Did that already to support the weight of the assembly but once I take the upper CAs off I'll need to prevent the whole wheelbearing housing assembly with the rotors/calipers still attached from tipping forward/outward. Working on rigging up some straps to tie it to the frame.


----------



## peter_3259 (Nov 8, 2021)

Phaetonlvr said:


> I still got the pivot bolt in holding the CA in place. It's actually the pivot bolt for the lower forward CA that doesn't come out, however it's easy to cut with a saws-all and then install a new bolt form the other side. Alignment will definitely be done once I got this job finished.
> 
> 
> 
> Not enough access from above to get to the pin from above. Here's how this setup looks like with the ball joint separator I'm currently using:


 THANK YOU PHAETONLVR. I just changed my lower control arms and your Harbor Freight 'tool' worked perfectly.

The other PERFECT TRICK was to have the Sawzall ready to cut the inner bolt off so it can with withdrawn. Then replace it with a fresh one.

The final thing I noticed was that my replacement needed the roll bar link bolt hole drilled out to match the larger bolt on a Phaeton. CHECK THIS before installing!

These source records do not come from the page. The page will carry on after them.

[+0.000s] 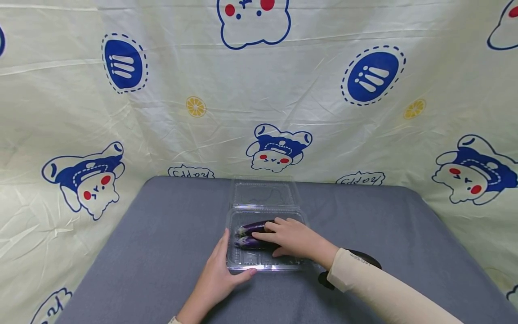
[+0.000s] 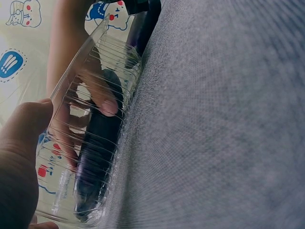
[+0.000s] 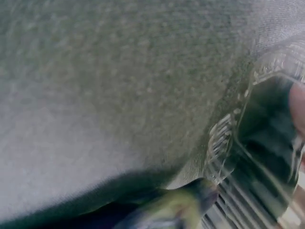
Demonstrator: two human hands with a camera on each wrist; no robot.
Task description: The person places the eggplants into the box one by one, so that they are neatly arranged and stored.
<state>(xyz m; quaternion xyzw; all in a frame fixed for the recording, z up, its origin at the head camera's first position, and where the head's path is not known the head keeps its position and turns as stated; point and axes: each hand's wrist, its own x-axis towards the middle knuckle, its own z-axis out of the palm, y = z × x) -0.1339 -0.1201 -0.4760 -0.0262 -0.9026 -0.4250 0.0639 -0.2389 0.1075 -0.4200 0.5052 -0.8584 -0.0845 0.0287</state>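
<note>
Two purple eggplants lie side by side in a clear plastic clamshell container, whose lid is folded back. My right hand reaches into the tray and grips the near eggplant, thumb on its front side. Its other fingers lie across the far eggplant. At the front left corner my left hand steadies the container, fingers straight along the left wall and thumb along the front edge. The left wrist view shows that thumb at the rim.
Another eggplant lies on the table to the right of the container, partly hidden beneath my right forearm. A grey cloth covers the table. Behind it hangs a pale curtain with cartoon prints.
</note>
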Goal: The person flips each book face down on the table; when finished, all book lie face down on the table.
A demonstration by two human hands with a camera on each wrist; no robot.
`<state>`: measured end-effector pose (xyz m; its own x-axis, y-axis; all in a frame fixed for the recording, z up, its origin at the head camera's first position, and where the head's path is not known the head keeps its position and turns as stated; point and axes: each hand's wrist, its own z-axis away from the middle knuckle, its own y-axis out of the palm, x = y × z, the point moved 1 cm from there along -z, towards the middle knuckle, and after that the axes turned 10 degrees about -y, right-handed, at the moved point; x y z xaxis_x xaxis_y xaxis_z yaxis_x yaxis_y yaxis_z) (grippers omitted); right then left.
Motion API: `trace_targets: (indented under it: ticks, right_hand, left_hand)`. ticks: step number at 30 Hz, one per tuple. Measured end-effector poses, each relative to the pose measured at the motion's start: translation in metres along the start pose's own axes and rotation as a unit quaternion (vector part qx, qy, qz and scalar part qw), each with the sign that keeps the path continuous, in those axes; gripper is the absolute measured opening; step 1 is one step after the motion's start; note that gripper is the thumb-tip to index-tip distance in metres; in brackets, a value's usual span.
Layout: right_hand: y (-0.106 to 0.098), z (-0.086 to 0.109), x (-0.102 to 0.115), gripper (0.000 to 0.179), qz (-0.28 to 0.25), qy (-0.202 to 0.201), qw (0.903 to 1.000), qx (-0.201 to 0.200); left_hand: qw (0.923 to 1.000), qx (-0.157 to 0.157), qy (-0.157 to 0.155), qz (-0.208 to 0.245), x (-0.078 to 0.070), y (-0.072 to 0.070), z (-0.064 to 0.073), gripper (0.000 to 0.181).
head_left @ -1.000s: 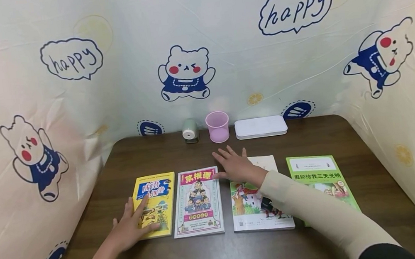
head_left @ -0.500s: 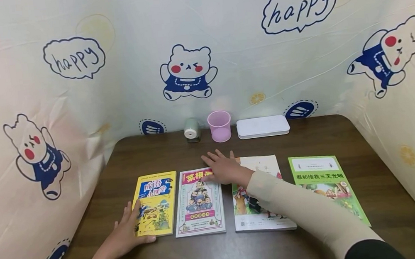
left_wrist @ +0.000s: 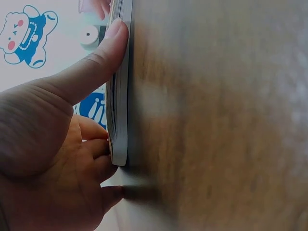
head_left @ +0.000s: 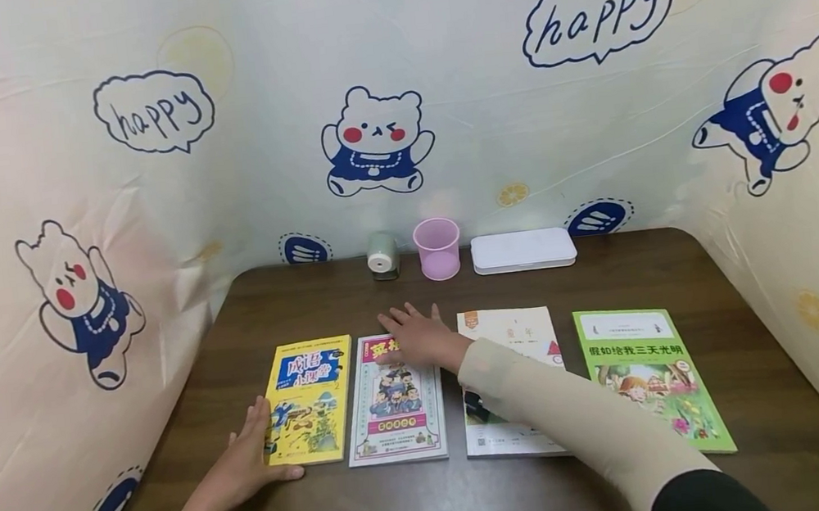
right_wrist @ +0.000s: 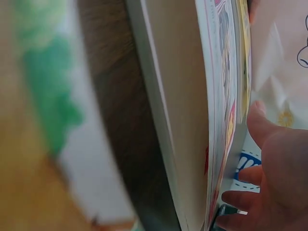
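Note:
In the head view my left hand (head_left: 240,461) lies along the left edge of a yellow book (head_left: 311,405), its thumb at the bottom edge. The left wrist view shows that thumb against the page edges (left_wrist: 121,101), with the other fingers near the corner. My right hand (head_left: 421,341) reaches over the top of a pink-and-white book (head_left: 395,409), fingers spread, covering part of its title. The right sleeve crosses a white book (head_left: 512,439) and hides part of its cover. In the right wrist view the fingers (right_wrist: 240,198) are beside the pink-bordered book (right_wrist: 224,62).
A green book (head_left: 649,356) lies at the right end of the row. Along the back of the brown table (head_left: 375,510) stand a pale green pencil sharpener (head_left: 382,256), a pink cup (head_left: 439,253) and a white flat case (head_left: 523,250). Printed cloth hangs behind.
My right hand has moved left from the white book to the top of the pink-and-white one. The left hand has drawn back from the yellow book's cover to its left and bottom edges.

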<state>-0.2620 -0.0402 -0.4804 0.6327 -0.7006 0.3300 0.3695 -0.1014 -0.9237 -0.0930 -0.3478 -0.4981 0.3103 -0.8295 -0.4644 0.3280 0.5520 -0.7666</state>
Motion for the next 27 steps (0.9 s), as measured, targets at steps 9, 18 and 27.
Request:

I didnt need to touch the upper strut or upper control arms as you can withdraw the lower control arm as follows:

1. Set Phaeton to "Jack Mode" and jack. Turn wheel full lock towards side of car being worked on.
2. Undo air spring nipple at air spring to release air.
3. Remove outer control arm ball joint nut (21mm and long bar). Crack open ball join using modified Harbor Freight tool as above.
4. On the lower control arm remove Air Strut bolt (18mm), roll bar link bolt (18mm), ride height arm (10mm).
5. Loosen inner control arm bolt (18mm) and drive bolt out until it hits subframe. Cutoff bolt head with Sawzall. Then remove remains of bolt.
6. Slide air strut fork inwards then use lever on upper control arms to force suspension downwards. You should be able to remove entire lower control arm.
7. Replace with new arm and refit bolts including new inner control arm bolt. Check bolt diameter of roll bar link fits your control arm.

Total job time is about 1 hour once you get the hang of it. Initially I removed the brake, brake carrier and disk however turned out not to be necessary. Ride is noticeably better with no "clunking" now on corrugated roads.


----------



## Phaetonlvr (Feb 26, 2013)

peter_3259 said:


> THANK YOU PHAETONLVR. I just changed my lower control arms and your Harbor Freight 'tool' worked perfectly.

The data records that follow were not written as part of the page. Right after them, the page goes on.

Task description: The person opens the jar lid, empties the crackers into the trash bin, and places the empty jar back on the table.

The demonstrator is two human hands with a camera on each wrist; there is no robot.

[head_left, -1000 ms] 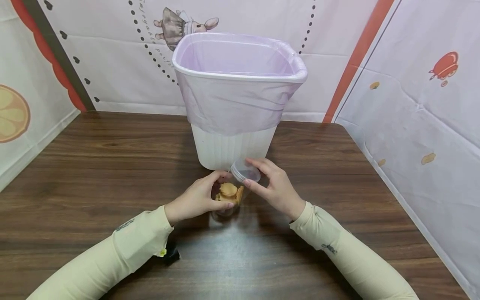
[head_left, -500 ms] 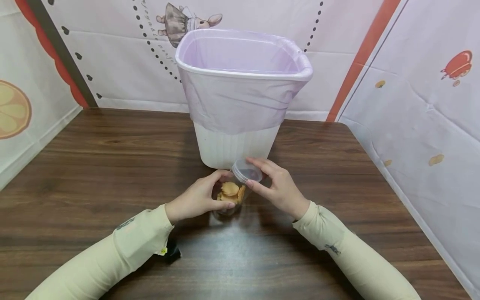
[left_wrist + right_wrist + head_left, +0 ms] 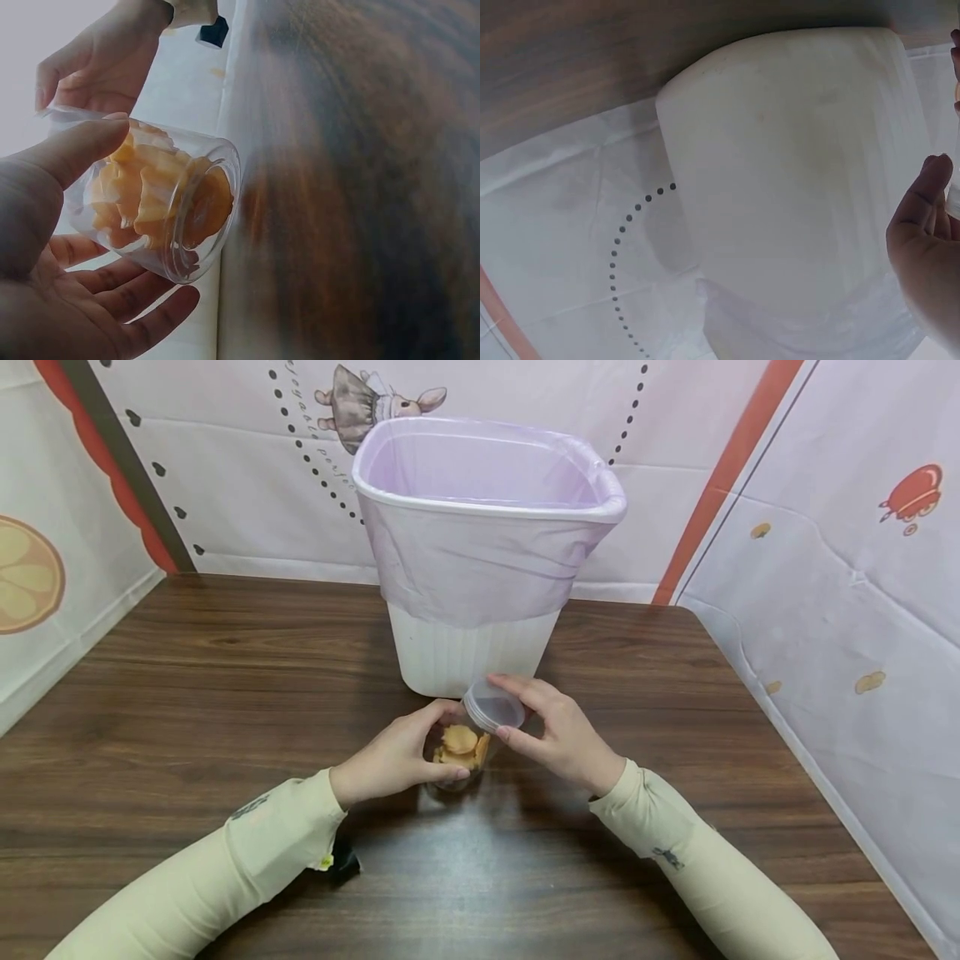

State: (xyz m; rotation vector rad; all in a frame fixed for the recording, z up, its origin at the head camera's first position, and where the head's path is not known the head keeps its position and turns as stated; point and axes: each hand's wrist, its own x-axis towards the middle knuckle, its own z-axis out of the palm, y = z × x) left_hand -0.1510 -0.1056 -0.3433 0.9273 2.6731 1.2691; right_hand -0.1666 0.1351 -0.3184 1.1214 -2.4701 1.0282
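Note:
A clear plastic jar (image 3: 165, 259) of yellow-brown crackers (image 3: 459, 742) stands at the middle of the table. My left hand (image 3: 397, 753) grips it, thumb on the near side and fingers round the far side. Above its mouth, on the right, a clear round lid (image 3: 495, 706) is tilted up on edge. My right hand (image 3: 561, 735) pinches this lid between thumb and fingers. In the left wrist view the crackers (image 3: 142, 191) show through the jar wall. The right wrist view catches only part of the right hand (image 3: 930, 247) at its right edge.
A tall white bin (image 3: 472, 652) with a pale purple liner (image 3: 480, 568) stands just behind the hands. The dark wooden table (image 3: 225, 693) meets printed cloth walls (image 3: 825, 610) at the back and sides. A small black object (image 3: 345, 865) shows beside the left sleeve.
The head view has shifted slightly. The right hand and lid have moved only a little, the lid's lower edge dipping toward the jar. The left hand stays on the jar.

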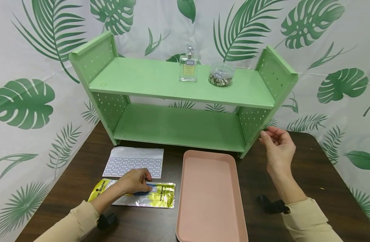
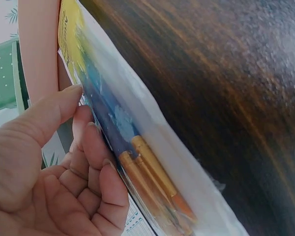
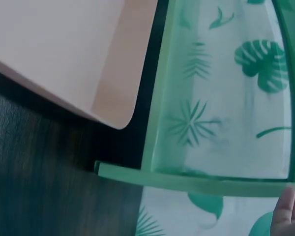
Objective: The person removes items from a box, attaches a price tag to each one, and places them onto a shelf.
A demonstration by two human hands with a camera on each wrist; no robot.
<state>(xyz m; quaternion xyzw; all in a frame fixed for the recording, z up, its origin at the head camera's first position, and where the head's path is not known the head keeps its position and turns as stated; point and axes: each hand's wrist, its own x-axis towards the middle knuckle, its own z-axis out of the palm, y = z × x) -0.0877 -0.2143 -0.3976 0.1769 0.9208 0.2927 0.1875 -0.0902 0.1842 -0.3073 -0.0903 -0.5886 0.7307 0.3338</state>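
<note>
My left hand (image 1: 135, 181) is over a flat yellow-and-clear paint brush packet (image 1: 166, 195) on the table, its thumb at a small white label (image 1: 154, 189). The fingers are loosely bent, with a gap between thumb and index finger in the head view. Through the clear film, the left wrist view shows blue handles and copper-coloured ferrules (image 2: 155, 169). Beyond the packet lies a white sheet of blue-framed labels (image 1: 133, 161). My right hand (image 1: 278, 148) is raised beside the right end of a green two-tier shelf (image 1: 142, 75), fingers loosely curled, nothing visible in them.
A pink tray (image 1: 210, 195) lies between the hands, in front of the shelf. On the upper tier stand a labelled perfume bottle (image 1: 188, 67) and a labelled clear round jar (image 1: 221, 75) of small dark and pale pieces. A leaf-patterned cloth (image 1: 25, 104) hangs behind.
</note>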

You are welcome! I wrote that in 2015 when I was new to Phaetons and have done a total of 5 complete front suspension rebuilds since then and the tool comes in handy every single time.


----------



## peter_3259 (Nov 8, 2021)

Phaetonlvr said:


> You are welcome! I wrote that in 2015 when I was new to Phaetons and have done a total of 5 complete front suspension rebuilds since then and the tool comes in handy every single time.


 I didnt yet replace the rear lower control arms, only the front lowers. Do the inner bolts on the rear lowers need the Sawzall treatment as well?


----------



## Phaetonlvr (Feb 26, 2013)

peter_3259 said:


> I didnt yet replace the rear lower control arms, only the front lowers. Do the inner bolts on the rear lowers need the Sawzall treatment as well?


Are you talking about the lower rear CA on the front suspension or the rear suspension? I've never done a rear suspension rebuild but on the front, the bolt for the lower rear CA comes out without cutting but access is a little limited especially on the RH side due to the fuel lines running right by it.


----------



## peter_3259 (Nov 8, 2021)

OK yes, was talking about front suspension. Good to know I won't need new bolts. Thanks for your help again. 

If you're ever interested, my Phaeton is a 2005 Coucou grey V8 with the 4 seat interior.


----------



## Phaetonlvr (Feb 26, 2013)

Very nice! My first Phaeton was also a 2005 Coucou Grey V8 but with the 5-seat interior. My current V8 is an '05 triple black with the 4-seater interior.


----------